◆ Directions for this task ◆
Below is some data. Retype exactly the lines starting at the one with "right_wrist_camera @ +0" and ending at the one with "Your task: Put".

______________________________

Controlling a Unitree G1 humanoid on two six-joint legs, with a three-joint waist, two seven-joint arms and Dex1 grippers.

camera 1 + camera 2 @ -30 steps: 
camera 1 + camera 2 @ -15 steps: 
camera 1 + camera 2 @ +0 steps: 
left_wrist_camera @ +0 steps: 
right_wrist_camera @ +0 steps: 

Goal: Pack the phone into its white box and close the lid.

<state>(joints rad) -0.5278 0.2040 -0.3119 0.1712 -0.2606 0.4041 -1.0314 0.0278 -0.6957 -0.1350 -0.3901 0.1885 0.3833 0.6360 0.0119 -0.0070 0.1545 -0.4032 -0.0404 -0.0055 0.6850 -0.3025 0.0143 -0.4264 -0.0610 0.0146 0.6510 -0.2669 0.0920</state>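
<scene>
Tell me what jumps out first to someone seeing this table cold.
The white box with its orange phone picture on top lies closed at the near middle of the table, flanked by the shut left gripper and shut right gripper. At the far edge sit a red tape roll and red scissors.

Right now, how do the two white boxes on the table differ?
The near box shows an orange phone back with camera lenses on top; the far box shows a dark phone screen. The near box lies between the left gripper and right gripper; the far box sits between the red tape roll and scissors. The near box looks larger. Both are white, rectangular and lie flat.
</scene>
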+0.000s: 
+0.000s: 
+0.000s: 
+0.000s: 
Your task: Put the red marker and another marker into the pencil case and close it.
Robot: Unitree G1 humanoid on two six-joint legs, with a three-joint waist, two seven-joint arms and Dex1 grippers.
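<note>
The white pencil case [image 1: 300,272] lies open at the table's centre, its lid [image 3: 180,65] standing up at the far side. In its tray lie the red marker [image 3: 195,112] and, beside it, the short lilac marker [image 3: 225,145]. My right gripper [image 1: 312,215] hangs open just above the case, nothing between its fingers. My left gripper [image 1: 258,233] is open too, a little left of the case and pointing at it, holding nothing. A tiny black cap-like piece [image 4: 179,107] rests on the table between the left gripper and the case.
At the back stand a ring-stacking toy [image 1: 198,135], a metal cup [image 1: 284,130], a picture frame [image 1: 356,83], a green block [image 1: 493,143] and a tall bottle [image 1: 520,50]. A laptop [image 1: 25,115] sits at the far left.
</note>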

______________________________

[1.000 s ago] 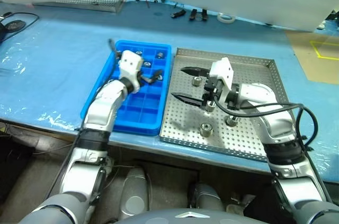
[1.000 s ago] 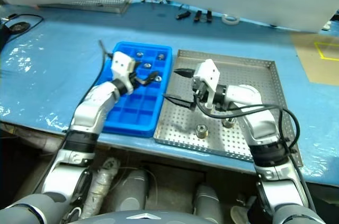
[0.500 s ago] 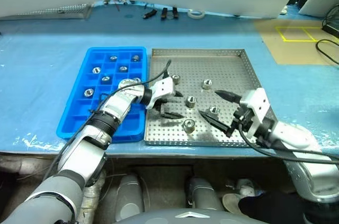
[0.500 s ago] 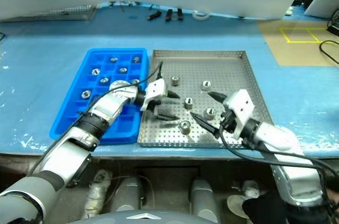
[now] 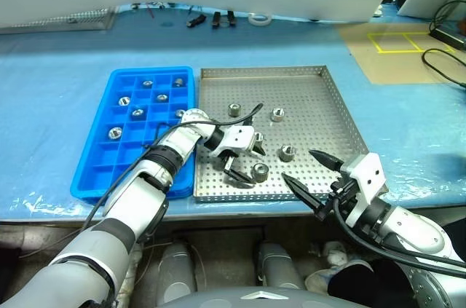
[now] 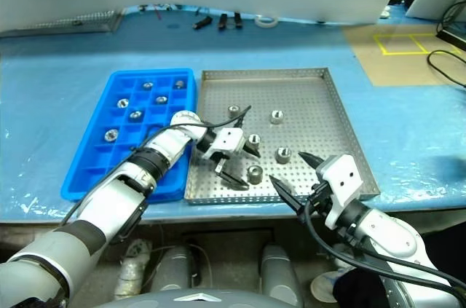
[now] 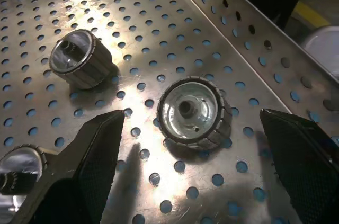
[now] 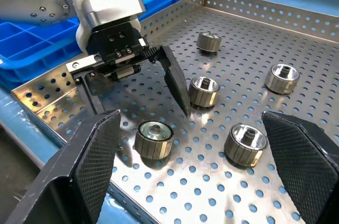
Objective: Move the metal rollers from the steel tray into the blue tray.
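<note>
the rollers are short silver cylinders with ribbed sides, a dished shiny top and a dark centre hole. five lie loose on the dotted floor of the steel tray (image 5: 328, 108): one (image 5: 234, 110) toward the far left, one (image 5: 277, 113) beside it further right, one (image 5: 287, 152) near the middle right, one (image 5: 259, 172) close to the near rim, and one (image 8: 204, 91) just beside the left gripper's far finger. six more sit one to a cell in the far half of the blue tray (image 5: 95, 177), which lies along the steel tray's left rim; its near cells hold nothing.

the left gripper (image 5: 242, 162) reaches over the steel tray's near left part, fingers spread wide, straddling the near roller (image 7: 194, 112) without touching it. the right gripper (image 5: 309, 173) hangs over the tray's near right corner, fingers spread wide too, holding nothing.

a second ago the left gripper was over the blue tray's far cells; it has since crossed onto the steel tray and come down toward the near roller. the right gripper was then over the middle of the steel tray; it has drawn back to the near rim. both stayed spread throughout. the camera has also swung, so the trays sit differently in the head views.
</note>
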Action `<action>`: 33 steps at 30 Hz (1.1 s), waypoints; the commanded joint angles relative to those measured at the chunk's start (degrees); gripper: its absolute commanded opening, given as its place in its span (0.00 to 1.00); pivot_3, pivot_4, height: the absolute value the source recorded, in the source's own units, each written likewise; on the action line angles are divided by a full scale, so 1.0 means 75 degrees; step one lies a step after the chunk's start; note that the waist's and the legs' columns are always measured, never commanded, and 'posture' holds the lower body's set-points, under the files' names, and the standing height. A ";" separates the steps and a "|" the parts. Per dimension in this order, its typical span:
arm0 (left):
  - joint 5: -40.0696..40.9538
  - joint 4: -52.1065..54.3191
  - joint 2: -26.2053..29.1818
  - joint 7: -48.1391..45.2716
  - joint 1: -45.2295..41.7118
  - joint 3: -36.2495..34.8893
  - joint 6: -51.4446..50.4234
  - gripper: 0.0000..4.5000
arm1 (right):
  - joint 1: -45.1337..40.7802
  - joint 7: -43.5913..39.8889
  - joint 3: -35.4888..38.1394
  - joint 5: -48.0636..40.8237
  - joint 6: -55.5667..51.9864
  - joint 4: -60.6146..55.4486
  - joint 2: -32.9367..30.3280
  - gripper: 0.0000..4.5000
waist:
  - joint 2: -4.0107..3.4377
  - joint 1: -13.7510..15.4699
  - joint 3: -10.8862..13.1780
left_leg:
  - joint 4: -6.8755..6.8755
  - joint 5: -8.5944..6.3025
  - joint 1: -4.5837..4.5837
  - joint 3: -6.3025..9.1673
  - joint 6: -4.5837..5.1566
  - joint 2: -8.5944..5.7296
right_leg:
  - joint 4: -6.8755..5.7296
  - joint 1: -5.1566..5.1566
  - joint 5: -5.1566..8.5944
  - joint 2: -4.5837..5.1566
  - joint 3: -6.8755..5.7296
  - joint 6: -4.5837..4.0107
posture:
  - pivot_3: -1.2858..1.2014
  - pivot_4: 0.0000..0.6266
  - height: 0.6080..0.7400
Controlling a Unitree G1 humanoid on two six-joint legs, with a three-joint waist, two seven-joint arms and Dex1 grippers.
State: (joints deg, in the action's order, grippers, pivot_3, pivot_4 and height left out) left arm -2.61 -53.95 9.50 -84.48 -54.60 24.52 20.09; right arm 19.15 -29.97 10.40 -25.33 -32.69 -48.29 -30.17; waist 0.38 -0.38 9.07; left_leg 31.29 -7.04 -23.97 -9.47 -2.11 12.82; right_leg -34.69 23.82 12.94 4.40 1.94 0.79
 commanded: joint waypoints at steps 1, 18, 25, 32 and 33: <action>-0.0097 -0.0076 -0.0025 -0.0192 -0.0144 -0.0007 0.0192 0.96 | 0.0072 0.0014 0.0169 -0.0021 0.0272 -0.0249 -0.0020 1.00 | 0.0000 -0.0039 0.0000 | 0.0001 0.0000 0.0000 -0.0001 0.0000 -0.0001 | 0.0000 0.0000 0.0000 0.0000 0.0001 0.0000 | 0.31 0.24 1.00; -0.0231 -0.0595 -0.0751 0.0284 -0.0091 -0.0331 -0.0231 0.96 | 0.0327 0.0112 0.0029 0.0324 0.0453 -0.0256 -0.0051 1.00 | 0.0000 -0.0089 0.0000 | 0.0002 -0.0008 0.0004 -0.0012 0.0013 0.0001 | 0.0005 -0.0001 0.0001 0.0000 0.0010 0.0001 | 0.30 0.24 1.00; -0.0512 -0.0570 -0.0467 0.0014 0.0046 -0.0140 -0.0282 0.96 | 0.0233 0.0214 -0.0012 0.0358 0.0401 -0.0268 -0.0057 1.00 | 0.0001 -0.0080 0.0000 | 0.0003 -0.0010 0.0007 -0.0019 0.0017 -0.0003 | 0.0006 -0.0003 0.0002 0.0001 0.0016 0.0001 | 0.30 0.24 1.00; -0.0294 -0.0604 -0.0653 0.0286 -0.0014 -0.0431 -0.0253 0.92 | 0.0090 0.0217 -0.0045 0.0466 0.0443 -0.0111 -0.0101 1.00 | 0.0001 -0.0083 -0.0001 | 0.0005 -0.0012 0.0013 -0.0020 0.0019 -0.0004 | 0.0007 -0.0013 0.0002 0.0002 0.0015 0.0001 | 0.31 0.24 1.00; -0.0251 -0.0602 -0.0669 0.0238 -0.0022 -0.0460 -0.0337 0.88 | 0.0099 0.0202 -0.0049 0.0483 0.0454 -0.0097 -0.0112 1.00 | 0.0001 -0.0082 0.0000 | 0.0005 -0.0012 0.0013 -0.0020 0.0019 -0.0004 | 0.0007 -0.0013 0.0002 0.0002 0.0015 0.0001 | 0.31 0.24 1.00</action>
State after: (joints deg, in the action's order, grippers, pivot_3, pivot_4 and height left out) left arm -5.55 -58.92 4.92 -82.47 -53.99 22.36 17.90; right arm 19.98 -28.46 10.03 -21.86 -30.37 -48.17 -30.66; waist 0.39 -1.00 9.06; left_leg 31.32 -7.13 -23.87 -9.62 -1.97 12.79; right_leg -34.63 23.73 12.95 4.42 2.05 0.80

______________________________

◆ Worked solution ◆
right_wrist_camera @ +0 steps: 

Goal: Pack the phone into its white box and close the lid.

<state>(joints rad) -0.5278 0.2040 -0.3119 0.1712 -0.2606 0.4041 -1.0314 0.0278 -0.6957 -0.1350 -0.3901 0.1885 0.3833 0.6360 0.0119 -0.0070 0.1545 -0.4032 -0.0404 -0.0055 0.6850 -0.3025 0.0143 -0.4264 -0.0610 0.0146 0.6510 -0.2669 0.0920</state>
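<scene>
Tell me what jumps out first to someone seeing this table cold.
The white box with its orange phone picture on top lies closed at the near middle of the table, flanked by the shut left gripper and shut right gripper. At the far edge sit a red tape roll and red scissors.

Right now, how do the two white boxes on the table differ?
The near box shows an orange phone back with camera lenses on top; the far box shows a dark phone screen. The near box lies between the left gripper and right gripper; the far box sits between the red tape roll and scissors. The near box looks larger. Both are white, rectangular and lie flat.
</scene>
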+0.000s: 
+0.000s: 
+0.000s: 
+0.000s: 
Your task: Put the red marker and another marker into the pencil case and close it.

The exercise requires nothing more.